The weight of making sure that graduates feel comfortable taking care of people who need help isn’t lost on Dr. Kilb. His hope and desired outcomes for the project reinforce this sentiment.

“To not feel comfortable taking care of people who are the sickest and need help, you know that's really not a comfortable place to be in. We all got into this for a reason, which is to help people.”

With the right pieces in place to ensure success, the College of Medicine and Dr. Kilb are ready to continue their track record of innovations in education.

Making Sense of Immunology Through Gamification

Caucasian female, Dr. Laura Kasman, talking with students outside Drug Discovery Building at MUSC

Dr. Laura Kasman has always held an interest in gamification. With the added value of competition, she hopes to help make the subject of immunology more approachable and easier to learn for her students. When asked about the importance of including gamified elements in her project, Dr. Kasman explained her thought process.

“Let's make it (immunology) a bit more fun because it is hard. So I started looking at gamification because, (when you think of) fun? You think games, right?”

Her project seeks to compare two types of games to determine students understanding of immunology. A game that she has created which emphasizes competition and another one, Immune, that emphasizes collaboration. She hypothesizes that a game in which players compete against each other will be more effective at improving learning outcomes than a cooperative game in which players work together. She explains further –

“I'm creating on my own a competition game, which the rules are going to be very simple, a very simple fast card game. But you must have some immunology knowledge, and so I'm going to compare those two modalities with a split of the class.”

Using these games, she hopes to reinforce key facts about immunology through repetition. This in turn will improve retention and reinforce overall understanding of the topic. It also helps bring together information that students would normally receive in multiple lectures –

“It's a topic that has to be covered over several lectures and so both of these schemes will help bring together the information from multiple lectures, so they get the big picture.”
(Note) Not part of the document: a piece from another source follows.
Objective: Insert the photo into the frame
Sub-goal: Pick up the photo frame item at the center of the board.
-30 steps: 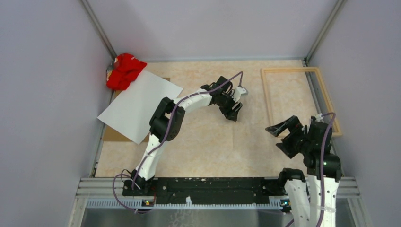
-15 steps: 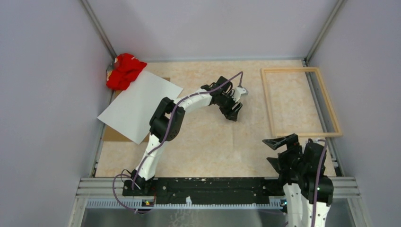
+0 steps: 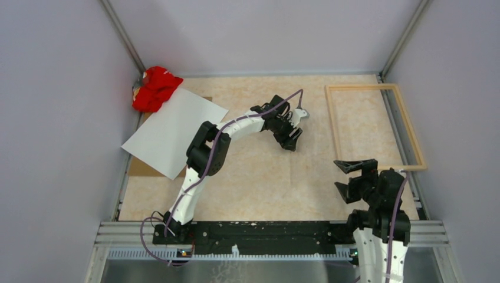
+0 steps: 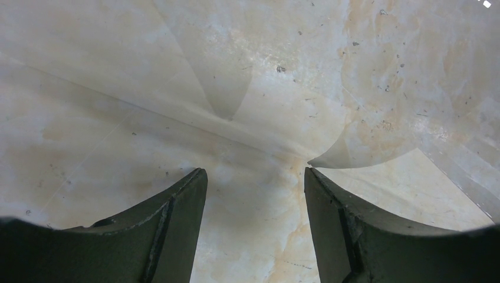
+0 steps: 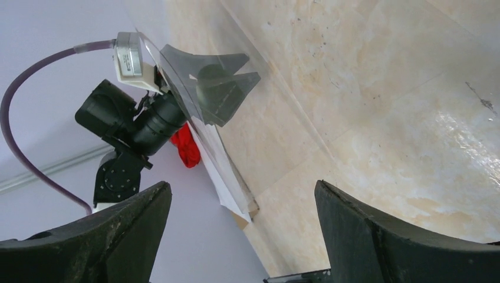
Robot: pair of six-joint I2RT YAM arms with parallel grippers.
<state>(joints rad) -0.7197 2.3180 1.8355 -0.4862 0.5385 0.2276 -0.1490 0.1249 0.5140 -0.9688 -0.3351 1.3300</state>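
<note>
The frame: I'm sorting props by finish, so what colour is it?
The frame is light natural wood, best seen in the top external view.

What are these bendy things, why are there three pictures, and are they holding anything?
Those are two robot arms, each ending in a two-finger pincher called a gripper. One picture comes from a camera up above, looking down at the table. The other two come from small cameras on the wrists, so the dark shapes there are the robot's own fingers. On the table lie the photo, white back up, on a brown board, a red cloth in the far corner, and a wooden frame on the right. The left gripper is over the table's middle; the right gripper is by the frame's near corner. Both are open and hold nothing.
</note>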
Taking her project a step further, Dr. Kasman sees additional opportunities in other courses and programs throughout MUSC –

“I am the director of a master’s program, and they learn immunology as well. We could get together and play the game for reinforcement. It can be used by other colleges; I think all the colleges here teach microbiology and immunology.”

The opportunity to deploy a new instructional strategy for the first time is exciting. She hopes that her students will come to enjoy immunology, while learning and retaining important information in the process –

“The vision in my head is at the end, the students will really like immunology and I want them to. I think it's fascinating and so the outcome I'm hoping for is that students will become excited about immunology.”

The innovative mindset is clearly there for Dr. Kasman. The importance of understanding a complex topic, paired with an innovative gamification strategy will be a recipe for success with ripple effects throughout the university.

Congratulations to Dr. Edward Kilb and Dr. Laura Kasman on being named the 2022 Education Innovation Fund Awardees!